Segment Open
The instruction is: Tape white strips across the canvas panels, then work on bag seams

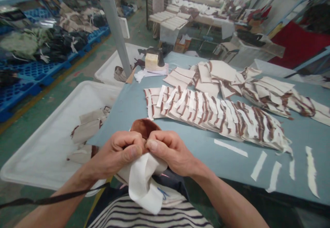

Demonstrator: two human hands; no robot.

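Observation:
My left hand [127, 149] and my right hand [165, 147] meet just off the table's near edge, both closed on one sewn fabric piece [144, 126]. The piece is brown at its top opening and cream lower down. From beneath my fingers a white fabric strip [144, 183] hangs in a loop towards my lap. Both thumbs lie on top, pinching the cloth close together. What sits right between the fingertips is hidden. Beyond my hands, a fanned row of cream and brown fabric pieces [185, 109] lies on the table, with white strips laid across it.
Loose white strips [230, 148] lie on the blue-grey table [201, 133]. Behind the row are heaped cream pieces [219, 71]. A white tub [46, 135] with several pieces stands left. A grey post [113, 25] rises beside the table. Blue pallets [48, 73] hold fabric bundles.

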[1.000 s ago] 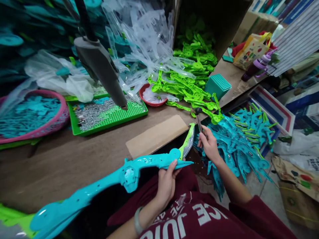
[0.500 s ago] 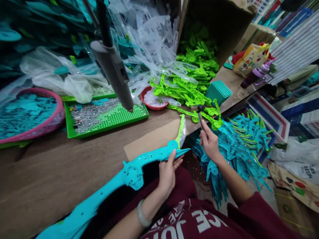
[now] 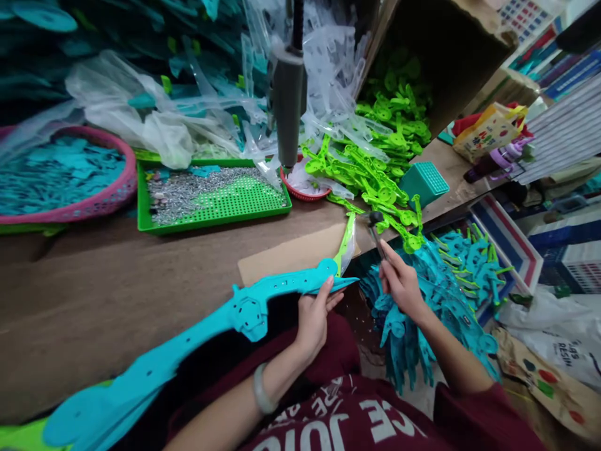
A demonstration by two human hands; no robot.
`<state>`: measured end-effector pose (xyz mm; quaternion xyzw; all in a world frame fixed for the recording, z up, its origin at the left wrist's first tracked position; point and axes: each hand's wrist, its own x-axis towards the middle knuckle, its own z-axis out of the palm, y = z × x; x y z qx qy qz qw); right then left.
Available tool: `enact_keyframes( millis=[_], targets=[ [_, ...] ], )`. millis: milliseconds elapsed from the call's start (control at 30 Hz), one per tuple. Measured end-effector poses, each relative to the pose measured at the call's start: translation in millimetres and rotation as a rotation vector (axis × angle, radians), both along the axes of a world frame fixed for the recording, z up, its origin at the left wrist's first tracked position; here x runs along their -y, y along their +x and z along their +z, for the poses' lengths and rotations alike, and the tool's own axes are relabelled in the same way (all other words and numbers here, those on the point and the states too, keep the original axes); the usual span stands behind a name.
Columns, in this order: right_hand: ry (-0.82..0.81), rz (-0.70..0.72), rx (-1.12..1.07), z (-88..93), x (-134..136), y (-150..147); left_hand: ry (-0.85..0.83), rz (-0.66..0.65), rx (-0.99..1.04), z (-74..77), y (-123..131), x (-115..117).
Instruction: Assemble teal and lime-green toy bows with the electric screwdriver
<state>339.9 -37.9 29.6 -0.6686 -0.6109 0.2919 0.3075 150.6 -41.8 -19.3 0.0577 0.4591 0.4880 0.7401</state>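
Evidently, the left hand (image 3: 313, 319) had its fingers closed on the right end of a long blue piece (image 3: 201, 333), which slanted toward the near left. The right hand (image 3: 401, 282) gripped a hammer (image 3: 377, 235), its head just beside the piece's green arm (image 3: 346, 244). Beyond lay a cardboard strip (image 3: 286, 254); farther left, a green tray (image 3: 220, 220) held small metal parts (image 3: 173, 197).

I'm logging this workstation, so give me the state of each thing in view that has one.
Left hand: closed on teal part
Teal part: held near one end
Right hand: closed on hammer
Hammer: gripped by handle
Green tray: partly covered with metal pieces
Pink basket: loaded with teal pieces
Red basket: holding translucent pieces
Cardboard box: open
Grey tool: hanging
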Motion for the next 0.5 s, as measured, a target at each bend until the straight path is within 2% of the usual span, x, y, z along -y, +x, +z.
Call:
enact_keyframes(
  millis=[67,133,233,300,367,500],
  targets=[
    [0.020,0.124,0.027,6.0,19.6,-7.4,0.015,-0.004,0.010,-1.4,1.3,-0.2],
    [-0.031,0.251,0.076,9.5,35.4,-13.3,0.026,0.000,0.015,-3.4,2.7,0.1],
    [0.033,0.269,0.095,10.9,44.7,-16.8,0.043,0.012,0.014,-6.2,4.1,1.3],
    [0.083,0.345,0.121,12.9,39.9,-18.6,0.063,0.021,0.015,-7.3,4.3,2.1],
    [0.078,0.494,0.177,18.5,28.5,-24.1,0.084,0.032,0.013,-7.9,4.3,2.5],
    [0.137,0.714,0.182,35.6,2.9,-52.8,0.123,0.053,-0.002,-11.0,5.4,1.7]
  ],
)
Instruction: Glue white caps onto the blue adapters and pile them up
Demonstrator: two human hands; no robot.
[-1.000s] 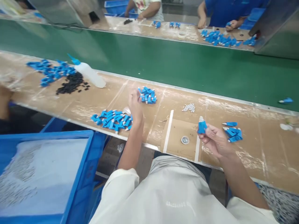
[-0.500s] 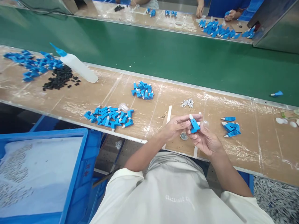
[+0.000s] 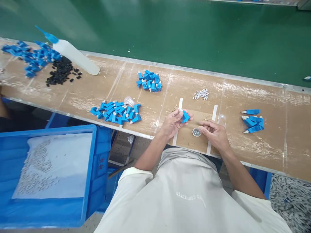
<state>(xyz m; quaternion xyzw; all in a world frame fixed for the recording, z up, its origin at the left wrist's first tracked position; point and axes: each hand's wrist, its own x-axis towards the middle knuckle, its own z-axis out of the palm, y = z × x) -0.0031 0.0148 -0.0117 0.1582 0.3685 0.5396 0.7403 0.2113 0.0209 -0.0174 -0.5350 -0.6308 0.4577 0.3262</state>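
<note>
My left hand [image 3: 173, 121] is closed round a small blue plastic connector [image 3: 185, 116] with a white tip, held just above the brown bench [image 3: 274, 145]. My right hand [image 3: 213, 134] hovers a little to the right, fingers curled in a pinch beside a small round metal cap [image 3: 196, 131] on the bench; what the fingers hold, if anything, is too small to make out. A heap of tiny white parts [image 3: 201, 94] lies just beyond both hands.
Blue connectors lie in piles at the left front [image 3: 116, 113], the middle back [image 3: 149, 81], the right [image 3: 252, 120] and far left [image 3: 29, 56]. Black parts [image 3: 60, 72] and a lying white squeeze bottle [image 3: 73, 55] sit far left. Green conveyor belt [image 3: 170, 32] behind; blue crate [image 3: 48, 174] below left.
My left hand came from the left pile to the right hand, took the blue connector from it, and now holds it alone. The right hand has dropped towards the metal cap. The view tilted downward.
</note>
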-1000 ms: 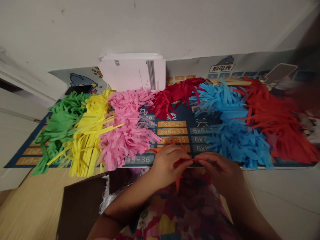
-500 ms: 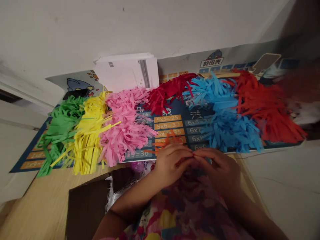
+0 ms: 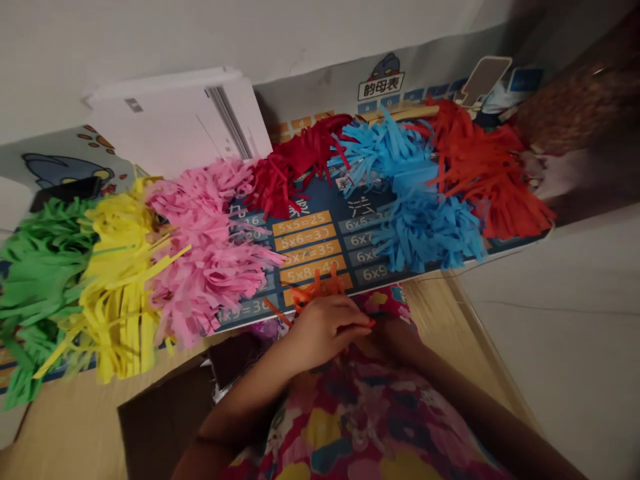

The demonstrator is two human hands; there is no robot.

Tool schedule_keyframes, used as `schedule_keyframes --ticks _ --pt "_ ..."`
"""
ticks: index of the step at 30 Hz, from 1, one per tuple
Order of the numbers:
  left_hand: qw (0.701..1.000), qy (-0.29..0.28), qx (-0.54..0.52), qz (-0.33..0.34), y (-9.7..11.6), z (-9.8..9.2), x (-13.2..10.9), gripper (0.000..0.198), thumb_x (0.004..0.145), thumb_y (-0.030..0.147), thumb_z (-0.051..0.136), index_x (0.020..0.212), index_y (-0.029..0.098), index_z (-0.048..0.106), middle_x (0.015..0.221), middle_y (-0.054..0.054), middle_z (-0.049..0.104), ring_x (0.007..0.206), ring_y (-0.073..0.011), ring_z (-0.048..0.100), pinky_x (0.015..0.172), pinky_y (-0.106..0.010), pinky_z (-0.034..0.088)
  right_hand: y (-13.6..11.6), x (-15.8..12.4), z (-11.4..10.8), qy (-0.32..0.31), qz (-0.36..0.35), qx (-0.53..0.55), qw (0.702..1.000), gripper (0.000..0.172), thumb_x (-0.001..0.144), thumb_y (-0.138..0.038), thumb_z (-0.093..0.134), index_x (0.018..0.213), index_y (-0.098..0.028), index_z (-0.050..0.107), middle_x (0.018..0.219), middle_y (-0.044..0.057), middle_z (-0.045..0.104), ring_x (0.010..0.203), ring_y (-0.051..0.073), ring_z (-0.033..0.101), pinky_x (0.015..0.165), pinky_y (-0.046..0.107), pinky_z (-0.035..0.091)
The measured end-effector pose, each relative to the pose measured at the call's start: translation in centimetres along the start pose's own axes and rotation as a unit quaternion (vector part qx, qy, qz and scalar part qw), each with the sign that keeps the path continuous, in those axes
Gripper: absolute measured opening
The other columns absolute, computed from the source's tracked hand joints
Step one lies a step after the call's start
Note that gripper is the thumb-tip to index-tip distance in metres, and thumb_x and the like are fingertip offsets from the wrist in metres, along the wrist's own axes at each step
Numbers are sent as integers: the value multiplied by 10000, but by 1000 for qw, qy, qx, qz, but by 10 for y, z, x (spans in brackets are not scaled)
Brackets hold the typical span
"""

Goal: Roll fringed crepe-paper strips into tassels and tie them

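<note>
My left hand (image 3: 325, 328) is closed over a thin orange-red paper strip (image 3: 369, 323) at the near edge of the mat. A small bunch of orange strips (image 3: 313, 291) lies just beyond its knuckles. My right hand (image 3: 395, 337) sits close against the left one, mostly hidden behind it and my patterned clothing, so its fingers do not show clearly. Around them on the blue multiplication-table mat (image 3: 320, 243) lie heaps of cut paper strips: green (image 3: 35, 280), yellow (image 3: 117, 280), pink (image 3: 200, 253), dark red (image 3: 290, 170), blue (image 3: 410, 200) and red (image 3: 480, 167).
A white stack of paper or a box (image 3: 170, 120) stands against the wall behind the pink heap. A dark phone (image 3: 65, 190) lies at the back left. A brown cardboard box (image 3: 165, 413) sits near my left forearm. The wooden table edge (image 3: 475, 320) runs on the right.
The view has swung left and down. My hands have drawn back toward my body, and the right hand has slipped mostly out of sight behind the left.
</note>
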State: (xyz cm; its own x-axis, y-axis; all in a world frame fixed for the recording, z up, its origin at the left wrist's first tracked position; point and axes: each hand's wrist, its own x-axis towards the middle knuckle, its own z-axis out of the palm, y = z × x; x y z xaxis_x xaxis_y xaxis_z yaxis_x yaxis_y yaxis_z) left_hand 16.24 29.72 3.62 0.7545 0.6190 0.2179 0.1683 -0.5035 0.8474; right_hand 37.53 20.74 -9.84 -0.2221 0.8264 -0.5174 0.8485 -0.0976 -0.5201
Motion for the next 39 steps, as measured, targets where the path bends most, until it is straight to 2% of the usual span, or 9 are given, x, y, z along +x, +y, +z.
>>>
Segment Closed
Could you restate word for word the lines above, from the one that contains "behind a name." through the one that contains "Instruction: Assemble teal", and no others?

▶ **Response to the task**:
Available tool: `enact_keyframes( millis=[_], targets=[ [_, ...] ], )`. millis: milliseconds elapsed from the call's start (control at 30 Hz), one per tuple. Measured end-effector poses, each relative to the pose measured at the call's start: translation in millimetres and rotation as a rotation vector (axis × angle, radians), both along the axes of a world frame fixed for the recording, z up, its origin at the left wrist's first tracked position; here x runs along their -y, y along their +x and z along their +z, for the poses' lengths and rotations alike, and the tool's own axes are relabelled in the same way (all other words and numbers here, those on the point and the states too, keep the original axes); the usual span stands behind a name.
Columns, in this order: right_hand: ry (-0.82..0.81), rz (-0.70..0.72), rx (-1.12..1.07), z (-88..93), x (-134..136), y (-150..147); left_hand: ry (-0.85..0.83), rz (-0.66..0.65), rx (-0.99..1.04), z (-74..77), y (-123..131), x (-115..117).
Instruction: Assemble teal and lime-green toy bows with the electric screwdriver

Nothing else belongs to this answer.